Re: [PATCH/RFC v3 01/16] Implement a remote helper for svn in C.

[Date Prev][Date Next][Thread Prev][Thread Next][Date Index][Thread Index]

 



Florian Achleitner <florian.achleitner.2.6.31@xxxxxxxxx> writes:

> Enable basic fetching from subversion repositories. When processing remote URLs
> starting with svn::, git invokes this remote-helper.
> It starts svnrdump to extract revisions from the subversion repository in the
> 'dump file format', and converts them to a git-fast-import stream using
> the functions of vcs-svn/.

(nit) the above is a bit too wide, isn't it?

> Imported refs are created in a private namespace at refs/svn/<remote-name/master.
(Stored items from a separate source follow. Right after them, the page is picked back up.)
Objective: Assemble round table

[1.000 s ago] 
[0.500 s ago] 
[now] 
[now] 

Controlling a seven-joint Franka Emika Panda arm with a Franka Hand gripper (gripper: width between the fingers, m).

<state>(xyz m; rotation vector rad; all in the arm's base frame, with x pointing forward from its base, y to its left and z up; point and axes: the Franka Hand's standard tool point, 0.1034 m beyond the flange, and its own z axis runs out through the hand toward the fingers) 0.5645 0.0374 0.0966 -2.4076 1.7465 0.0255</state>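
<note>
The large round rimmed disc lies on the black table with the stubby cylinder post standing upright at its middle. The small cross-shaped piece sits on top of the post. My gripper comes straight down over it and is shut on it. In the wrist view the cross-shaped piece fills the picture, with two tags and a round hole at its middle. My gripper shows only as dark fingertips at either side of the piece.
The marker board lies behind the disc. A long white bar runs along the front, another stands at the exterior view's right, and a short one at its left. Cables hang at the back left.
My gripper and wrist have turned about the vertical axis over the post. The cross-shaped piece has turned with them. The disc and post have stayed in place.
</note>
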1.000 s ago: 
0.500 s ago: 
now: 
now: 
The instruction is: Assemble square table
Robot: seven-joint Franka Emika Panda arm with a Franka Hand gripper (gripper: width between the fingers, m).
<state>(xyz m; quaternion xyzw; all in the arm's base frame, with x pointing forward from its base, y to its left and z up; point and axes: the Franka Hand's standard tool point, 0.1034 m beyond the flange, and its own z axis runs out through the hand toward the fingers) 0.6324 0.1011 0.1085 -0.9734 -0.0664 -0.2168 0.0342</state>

(nit) missing closing '>'?

> The revision history is imported linearly (no branch detection) and completely,
> i.e. from revision 0 to HEAD.
>
> The 'bidi-import' capability is used. The remote-helper expects data from
> fast-import on its stdin. It buffers a batch of 'import' command lines
> in a string_list before starting to process them.
>
> Signed-off-by: Florian Achleitner <florian.achleitner.2.6.31@xxxxxxxxx>
> ---
> diff:
> - incorporate review
> - remove redundant strbuf_init
> - add 'bidi-import' to capabilities
> - buffer all lines of a command batch in string_list
>
>  contrib/svn-fe/remote-svn.c |  183 +++++++++++++++++++++++++++++++++++++++++++
>  1 file changed, 183 insertions(+)
>  create mode 100644 contrib/svn-fe/remote-svn.c
>
> diff --git a/contrib/svn-fe/remote-svn.c b/contrib/svn-fe/remote-svn.c
> new file mode 100644
> index 0000000..ce59344
> --- /dev/null
> +++ b/contrib/svn-fe/remote-svn.c
> @@ -0,0 +1,183 @@
> +

Remove.

> +#include "cache.h"
> +#include "remote.h"
> +#include "strbuf.h"
> +#include "url.h"
> +#include "exec_cmd.h"
> +#include "run-command.h"
> +#include "svndump.h"
> +#include "notes.h"
> +#include "argv-array.h"
> +
> +static const char *url;
> +static const char *private_ref;
> +static const char *remote_ref = "refs/heads/master";

Just wondering; is this name "master" (or "refs/heads/" for that
matter) significant in any way when talking to a subversion remote?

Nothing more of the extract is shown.